Once you have read the listing, write it all out exactly.

_____

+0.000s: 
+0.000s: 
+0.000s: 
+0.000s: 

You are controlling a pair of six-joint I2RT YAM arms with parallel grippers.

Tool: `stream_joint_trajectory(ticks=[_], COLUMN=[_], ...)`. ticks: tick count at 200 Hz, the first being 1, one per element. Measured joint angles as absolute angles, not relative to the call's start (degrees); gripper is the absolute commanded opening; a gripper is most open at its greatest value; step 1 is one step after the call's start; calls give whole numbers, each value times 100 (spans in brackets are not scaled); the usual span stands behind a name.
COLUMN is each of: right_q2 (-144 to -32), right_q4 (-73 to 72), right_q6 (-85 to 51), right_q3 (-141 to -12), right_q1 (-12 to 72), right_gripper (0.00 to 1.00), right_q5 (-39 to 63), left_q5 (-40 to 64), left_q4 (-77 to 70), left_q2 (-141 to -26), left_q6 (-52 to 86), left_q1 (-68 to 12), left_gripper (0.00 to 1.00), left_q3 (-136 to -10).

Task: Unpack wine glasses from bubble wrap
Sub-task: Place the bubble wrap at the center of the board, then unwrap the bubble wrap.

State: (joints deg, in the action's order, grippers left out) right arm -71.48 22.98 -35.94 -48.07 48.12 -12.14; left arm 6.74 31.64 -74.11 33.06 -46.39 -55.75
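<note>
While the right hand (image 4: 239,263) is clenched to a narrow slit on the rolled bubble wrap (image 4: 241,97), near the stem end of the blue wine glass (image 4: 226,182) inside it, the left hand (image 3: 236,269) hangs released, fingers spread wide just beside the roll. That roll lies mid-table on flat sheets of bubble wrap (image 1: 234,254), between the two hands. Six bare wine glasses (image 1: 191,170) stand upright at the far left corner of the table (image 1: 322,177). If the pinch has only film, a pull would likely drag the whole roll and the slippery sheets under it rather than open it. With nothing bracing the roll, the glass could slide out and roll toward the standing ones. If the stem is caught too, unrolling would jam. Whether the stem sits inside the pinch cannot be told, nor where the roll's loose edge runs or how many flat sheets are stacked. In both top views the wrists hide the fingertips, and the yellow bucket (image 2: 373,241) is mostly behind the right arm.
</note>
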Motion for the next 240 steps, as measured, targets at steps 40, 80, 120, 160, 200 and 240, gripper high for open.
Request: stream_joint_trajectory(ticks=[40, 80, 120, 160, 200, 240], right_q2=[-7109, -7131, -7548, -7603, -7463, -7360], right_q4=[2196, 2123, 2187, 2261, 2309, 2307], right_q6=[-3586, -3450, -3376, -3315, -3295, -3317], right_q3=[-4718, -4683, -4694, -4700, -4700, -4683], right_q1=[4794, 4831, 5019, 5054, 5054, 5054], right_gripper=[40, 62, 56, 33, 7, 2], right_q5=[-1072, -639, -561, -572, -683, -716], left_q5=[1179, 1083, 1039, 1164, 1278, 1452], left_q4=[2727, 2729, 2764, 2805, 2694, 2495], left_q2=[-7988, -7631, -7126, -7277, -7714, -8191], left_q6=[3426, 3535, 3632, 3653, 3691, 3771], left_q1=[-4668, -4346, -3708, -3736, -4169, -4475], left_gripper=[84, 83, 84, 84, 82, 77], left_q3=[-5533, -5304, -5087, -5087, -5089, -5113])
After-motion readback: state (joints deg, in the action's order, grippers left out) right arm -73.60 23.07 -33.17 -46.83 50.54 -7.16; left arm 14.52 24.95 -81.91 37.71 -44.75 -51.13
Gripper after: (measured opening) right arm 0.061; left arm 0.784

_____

SOLUTION:
+0.000s: 
+0.000s: 
+0.000s: 
+0.000s: 

You are controlling a pair of six-joint I2RT YAM arms with parallel grippers.

Tool: `stream_joint_trajectory(ticks=[_], COLUMN=[_], ...)`. ticks: tick count at 200 Hz, the first being 1, one per element. Measured joint angles as absolute angles, not relative to the call's start (degrees); gripper is the absolute commanded opening; a gripper is most open at its greatest value; step 1 is one step after the call's start; calls give whole numbers, each value times 100 (spans in brackets are not scaled); the usual span stands behind a name.
COLUMN is each of: right_q2 (-144 to -32), right_q4 (-73 to 72), right_q6 (-85 to 51), right_q3 (-141 to -12), right_q1 (-12 to 72), right_gripper (0.00 to 1.00), right_q5 (-39 to 63), left_q5 (-40 to 64), left_q4 (-77 to 70), left_q2 (-141 to -26), left_q6 (-52 to 86), left_q1 (-68 to 12), left_gripper (0.00 to 1.00), left_q3 (-136 to -10).

Task: Unpack wine glasses from bubble wrap
Sub-task: Place the bubble wrap at the center of the board, then unwrap the bubble wrap.

State: (joints deg, in the action's order, grippers left out) right arm -71.48 22.98 -35.94 -48.07 48.12 -12.14; left arm 6.74 31.64 -74.11 33.06 -46.39 -55.75
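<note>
While the right hand (image 4: 239,263) is clenched to a narrow slit on the rolled bubble wrap (image 4: 241,97), near the stem end of the blue wine glass (image 4: 226,182) inside it, the left hand (image 3: 236,269) hangs released, fingers spread wide just beside the roll. That roll lies mid-table on flat sheets of bubble wrap (image 1: 234,254), between the two hands. Six bare wine glasses (image 1: 191,170) stand upright at the far left corner of the table (image 1: 322,177). If the pinch has only film, a pull would likely drag the whole roll and the slippery sheets under it rather than open it. With nothing bracing the roll, the glass could slide out and roll toward the standing ones. If the stem is caught too, unrolling would jam. Whether the stem sits inside the pinch cannot be told, nor where the roll's loose edge runs or how many flat sheets are stacked. In both top views the wrists hide the fingertips, and the yellow bucket (image 2: 373,241) is mostly behind the right arm.
</note>
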Motion for the next 240 steps, as measured, targets at steps 40, 80, 120, 160, 200 and 240, gripper high for open.
Request: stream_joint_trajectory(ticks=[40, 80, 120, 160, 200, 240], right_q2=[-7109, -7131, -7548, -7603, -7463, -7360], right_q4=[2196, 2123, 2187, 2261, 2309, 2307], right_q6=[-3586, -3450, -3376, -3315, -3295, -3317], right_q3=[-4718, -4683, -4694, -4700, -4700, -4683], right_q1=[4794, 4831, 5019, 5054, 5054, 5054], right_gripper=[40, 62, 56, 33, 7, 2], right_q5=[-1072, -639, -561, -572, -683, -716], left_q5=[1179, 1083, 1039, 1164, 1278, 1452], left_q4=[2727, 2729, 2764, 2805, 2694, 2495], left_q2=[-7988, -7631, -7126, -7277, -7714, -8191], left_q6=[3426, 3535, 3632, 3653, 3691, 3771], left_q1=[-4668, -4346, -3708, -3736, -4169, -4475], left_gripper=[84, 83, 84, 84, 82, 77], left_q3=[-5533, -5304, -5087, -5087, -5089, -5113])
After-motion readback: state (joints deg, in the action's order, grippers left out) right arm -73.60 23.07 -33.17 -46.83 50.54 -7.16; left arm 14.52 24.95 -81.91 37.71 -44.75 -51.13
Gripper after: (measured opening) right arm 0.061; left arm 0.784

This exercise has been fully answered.